• _Exercise directions_:
Lines from the beginning of the data through the line containing "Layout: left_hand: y" are to be copied exactly, with no other line included.

• _Data block_:
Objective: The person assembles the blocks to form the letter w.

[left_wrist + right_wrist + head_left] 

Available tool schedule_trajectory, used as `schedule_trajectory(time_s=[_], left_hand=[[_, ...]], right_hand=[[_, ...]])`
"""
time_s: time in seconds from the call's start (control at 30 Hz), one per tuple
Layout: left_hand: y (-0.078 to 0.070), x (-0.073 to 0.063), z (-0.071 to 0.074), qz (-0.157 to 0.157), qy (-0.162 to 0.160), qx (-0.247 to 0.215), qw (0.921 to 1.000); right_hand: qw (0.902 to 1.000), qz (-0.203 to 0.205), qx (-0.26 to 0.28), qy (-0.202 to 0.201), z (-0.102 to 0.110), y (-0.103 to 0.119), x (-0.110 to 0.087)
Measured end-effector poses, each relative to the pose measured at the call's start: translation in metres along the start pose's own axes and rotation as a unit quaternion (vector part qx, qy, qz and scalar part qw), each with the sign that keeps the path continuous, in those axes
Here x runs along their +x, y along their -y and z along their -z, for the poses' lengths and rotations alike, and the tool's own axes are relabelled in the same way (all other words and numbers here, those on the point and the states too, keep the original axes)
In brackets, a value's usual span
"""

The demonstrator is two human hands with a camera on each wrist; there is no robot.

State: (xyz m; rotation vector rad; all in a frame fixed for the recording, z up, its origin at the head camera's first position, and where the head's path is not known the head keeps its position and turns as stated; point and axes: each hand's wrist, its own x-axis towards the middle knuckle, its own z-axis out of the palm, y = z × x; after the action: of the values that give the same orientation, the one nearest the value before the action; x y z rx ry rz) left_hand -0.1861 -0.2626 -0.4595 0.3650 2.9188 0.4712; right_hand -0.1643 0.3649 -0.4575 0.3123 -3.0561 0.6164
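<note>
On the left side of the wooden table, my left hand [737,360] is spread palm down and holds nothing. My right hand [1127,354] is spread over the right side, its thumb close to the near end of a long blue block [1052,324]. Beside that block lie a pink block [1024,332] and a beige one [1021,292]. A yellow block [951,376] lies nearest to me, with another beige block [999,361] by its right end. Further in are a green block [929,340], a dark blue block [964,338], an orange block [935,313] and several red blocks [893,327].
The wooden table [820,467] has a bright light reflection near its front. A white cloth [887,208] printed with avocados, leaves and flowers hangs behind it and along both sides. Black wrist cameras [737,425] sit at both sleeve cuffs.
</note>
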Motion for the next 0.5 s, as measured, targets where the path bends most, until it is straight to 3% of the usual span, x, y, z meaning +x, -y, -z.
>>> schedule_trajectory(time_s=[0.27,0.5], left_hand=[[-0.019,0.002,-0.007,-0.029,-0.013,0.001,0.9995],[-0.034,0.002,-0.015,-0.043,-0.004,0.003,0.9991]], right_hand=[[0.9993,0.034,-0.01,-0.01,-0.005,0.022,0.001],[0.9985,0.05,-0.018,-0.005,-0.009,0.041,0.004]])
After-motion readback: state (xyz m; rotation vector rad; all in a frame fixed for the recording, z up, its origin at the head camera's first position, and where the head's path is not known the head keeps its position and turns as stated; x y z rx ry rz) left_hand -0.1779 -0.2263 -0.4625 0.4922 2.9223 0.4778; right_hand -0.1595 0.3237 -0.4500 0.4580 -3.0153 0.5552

• _Completed task_:
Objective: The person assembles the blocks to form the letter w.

[left_wrist + right_wrist + head_left] 

Available tool schedule_trajectory, used as `schedule_trajectory(time_s=[_], left_hand=[[_, ...]], right_hand=[[_, ...]])`
"""
time_s: time in seconds from the call's start (control at 30 Hz), one per tuple
Layout: left_hand: y (-0.078 to 0.070), x (-0.073 to 0.063), z (-0.071 to 0.074), qz (-0.157 to 0.157), qy (-0.162 to 0.160), qx (-0.247 to 0.215), qw (0.921 to 1.000); right_hand: qw (0.902 to 1.000), qz (-0.203 to 0.205), qx (-0.26 to 0.28), qy (-0.202 to 0.201), z (-0.102 to 0.110), y (-0.103 to 0.119), x (-0.110 to 0.087)

The output is complete.